# PROBLEM:
Would you repeat the listing below exactly, with no pictures in it?

======

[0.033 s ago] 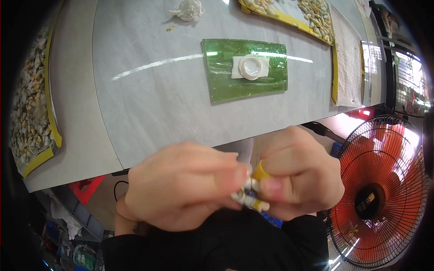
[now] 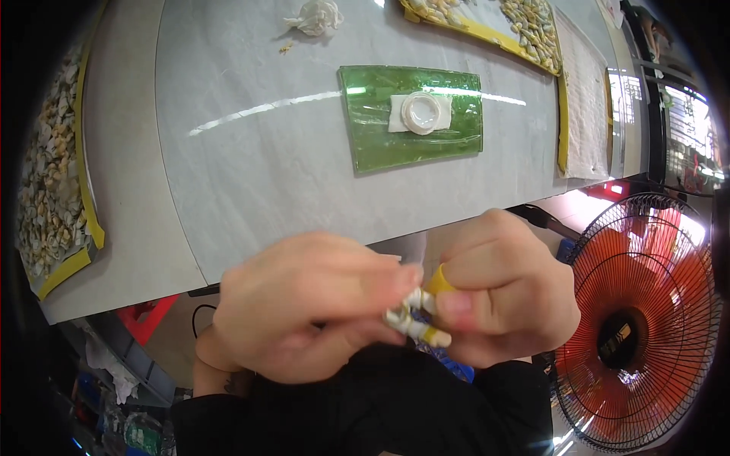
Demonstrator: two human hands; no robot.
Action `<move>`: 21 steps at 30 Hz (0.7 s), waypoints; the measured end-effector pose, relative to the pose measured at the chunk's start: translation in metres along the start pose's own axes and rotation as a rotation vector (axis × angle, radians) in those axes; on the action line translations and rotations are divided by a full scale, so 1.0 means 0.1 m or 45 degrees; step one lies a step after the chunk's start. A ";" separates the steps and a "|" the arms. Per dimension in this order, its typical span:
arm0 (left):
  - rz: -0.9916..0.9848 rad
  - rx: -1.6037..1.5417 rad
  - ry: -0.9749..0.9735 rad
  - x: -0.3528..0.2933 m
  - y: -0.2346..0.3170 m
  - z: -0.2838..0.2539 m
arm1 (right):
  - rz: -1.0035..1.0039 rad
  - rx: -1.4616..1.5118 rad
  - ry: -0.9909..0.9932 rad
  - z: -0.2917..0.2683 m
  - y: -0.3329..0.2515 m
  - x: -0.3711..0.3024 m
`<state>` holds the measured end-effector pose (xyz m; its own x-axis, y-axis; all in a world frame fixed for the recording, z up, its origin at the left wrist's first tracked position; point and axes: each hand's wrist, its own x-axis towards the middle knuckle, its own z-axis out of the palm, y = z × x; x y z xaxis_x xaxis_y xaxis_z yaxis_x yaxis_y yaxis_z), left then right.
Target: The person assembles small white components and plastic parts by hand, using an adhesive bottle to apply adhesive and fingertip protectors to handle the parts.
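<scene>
In front of my body, just off the table's near edge, both hands work close together. My left hand [image 2: 296, 300], palm turned inward, pinches at the left end of a small cluster of white-and-yellow pieces [image 2: 422, 328]. My right hand [image 2: 517, 289] has its fingers curled, with the thumb pressing the cluster's right side. A yellow band [image 2: 439, 280] shows at the right index finger. What the pieces are exactly is blurred, and fingers cover part of them. Beyond the hands, a green glassy slab [image 2: 380, 156] bears a white pad [image 2: 397, 120] with a small round white dish [image 2: 422, 114] on it.
Yellow-edged trays of small white-and-yellow pieces stand at the left [image 2: 82, 152] and the back [image 2: 487, 36]. Crumpled white tissue [image 2: 319, 17] lies at the far side. A white-lined tray [image 2: 584, 114] is at the right, above a caged orange fan [image 2: 631, 319] beside me.
My left hand has shifted slightly, and its thumb and fingers sit a little differently on the pieces. The cluster has turned slightly. The things on the table have not moved.
</scene>
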<state>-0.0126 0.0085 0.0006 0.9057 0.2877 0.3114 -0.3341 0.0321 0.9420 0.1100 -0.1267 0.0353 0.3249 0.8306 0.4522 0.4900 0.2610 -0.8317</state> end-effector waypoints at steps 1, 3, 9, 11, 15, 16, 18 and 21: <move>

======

# YOUR RESPONSE:
[0.033 s ago] 
[now] 
Demonstrator: two human hands; no robot.
Action `<move>`: 21 steps at 30 Hz (0.7 s), waypoints; the measured end-effector pose, relative to the pose measured at the chunk's start: translation in metres along the start pose's own axes and rotation as a rotation vector (axis × angle, radians) in those axes; on the action line translations and rotations are divided by a full scale, so 1.0 means 0.1 m or 45 degrees; step one lies a step after the chunk's start. A ";" separates the steps and a "|" the arms. Per dimension in this order, its typical span:
arm0 (left):
  - rz: -0.9916..0.9848 rad
  - rx: -1.6037..1.5417 rad
  - ry: -0.9749..0.9735 rad
  - x: -0.3528..0.2933 m
  - y: -0.2346..0.3170 m
  - z: -0.2838..0.2539 m
arm1 (right):
  - rz: -1.0035..1.0039 rad
  - rx: -1.4616..1.5118 rad
  - ry: -0.9909..0.9932 rad
  - z: -0.2917..0.2683 m
  - y: -0.3329..0.2515 m
  - x: -0.3711..0.3024 m
`<state>` holds the measured end-effector pose (xyz m; its own x-axis, y-axis; all in a world frame fixed for the recording, z up, its origin at the left wrist's first tracked position; point and axes: each hand's wrist, its own x-axis towards the middle knuckle, its own z-axis out of the palm, y = z × x; x y z xaxis_x xaxis_y xaxis_z yaxis_x yaxis_y yaxis_z), left then right.
Target: The person assembles small white components and plastic parts by hand, using an adhesive bottle to apply adhesive and fingertip protectors to handle the parts.
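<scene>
In front of my body, just off the table's near edge, both hands work close together. My left hand [image 2: 296, 300], palm turned inward, pinches at the left end of a small cluster of white-and-yellow pieces [image 2: 422, 328]. My right hand [image 2: 517, 289] has its fingers curled, with the thumb pressing the cluster's right side. A yellow band [image 2: 439, 280] shows at the right index finger. What the pieces are exactly is blurred, and fingers cover part of them. Beyond the hands, a green glassy slab [image 2: 380, 156] bears a white pad [image 2: 397, 120] with a small round white dish [image 2: 422, 114] on it.
Yellow-edged trays of small white-and-yellow pieces stand at the left [image 2: 82, 152] and the back [image 2: 487, 36]. Crumpled white tissue [image 2: 319, 17] lies at the far side. A white-lined tray [image 2: 584, 114] is at the right, above a caged orange fan [image 2: 631, 319] beside me.
My left hand has shifted slightly, and its thumb and fingers sit a little differently on the pieces. The cluster has turned slightly. The things on the table have not moved.
</scene>
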<state>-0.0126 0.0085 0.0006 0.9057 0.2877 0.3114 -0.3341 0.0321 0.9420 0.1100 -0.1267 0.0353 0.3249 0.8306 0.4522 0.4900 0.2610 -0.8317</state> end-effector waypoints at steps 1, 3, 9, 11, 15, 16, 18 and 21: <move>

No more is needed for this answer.